Department of Biology, Harvey Mudd College, Claremont, CA, USA.
BMC Bioinformatics. 2010 Sep 15;11:462. doi: 10.1186/1471-2105-11-462.
Models of sequence evolution typically assume that different nucleotide positions evolve independently. This assumption is widely appreciated to be an over-simplification. The best known violations involve biases due to adjacent nucleotides. There have also been suggestions that biases exist at larger scales, however this possibility has not been systematically explored.
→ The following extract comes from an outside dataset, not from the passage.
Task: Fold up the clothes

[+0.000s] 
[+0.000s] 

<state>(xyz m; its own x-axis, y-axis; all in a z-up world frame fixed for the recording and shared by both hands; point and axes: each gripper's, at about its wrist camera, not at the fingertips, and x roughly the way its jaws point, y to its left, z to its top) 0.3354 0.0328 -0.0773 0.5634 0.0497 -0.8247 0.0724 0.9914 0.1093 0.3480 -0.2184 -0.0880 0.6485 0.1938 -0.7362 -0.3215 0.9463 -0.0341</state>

To address this we have developed a method which identifies over- and under-represented substitution patterns and assesses their overall impact on the evolution of genome composition. Our method is designed to account for biases at smaller pattern sizes, removing their effects. We used this method to investigate context bias in the human lineage after the divergence from chimpanzee. We examined bias effects in substitution patterns between 2 and 5 bp long and found significant effects at all sizes. This included some individual three and four base pair patterns with relatively large biases. We also found that bias effects vary across the genome, differing between transposons and non-transposons, between different classes of transposons, and also near and far from genes.
We found that nucleotides beyond the immediately adjacent one are responsible for substantial context effects, and that these biases vary across the genome.
序列进化模型通常假设不同的核苷酸位置是独立进化的。这种假设被广泛认为是过于简化的。最著名的违反情况涉及由于相邻核苷酸引起的偏差。也有人提出在更大的尺度上存在偏差,但这种可能性尚未得到系统的探索。
为了解决这个问题,我们开发了一种方法,可以识别过度和不足的替代模式,并评估它们对基因组组成进化的总体影响。我们的方法旨在考虑较小模式大小的偏差,并消除其影响。我们使用这种方法来研究人类与黑猩猩分化后的人类谱系中的上下文偏差。我们检查了 2 到 5 个碱基长的替代模式中的偏差效应,并在所有大小上都发现了显著的效应。这包括一些具有相对较大偏差的个别三个和四个碱基对模式。我们还发现,偏差效应在整个基因组中有所不同,在转座子和非转座子之间、不同类型的转座子之间以及基因附近和远处都有所不同。
我们发现,紧邻的核苷酸之外的核苷酸负责大量的上下文效应,并且这些偏差在整个基因组中有所不同。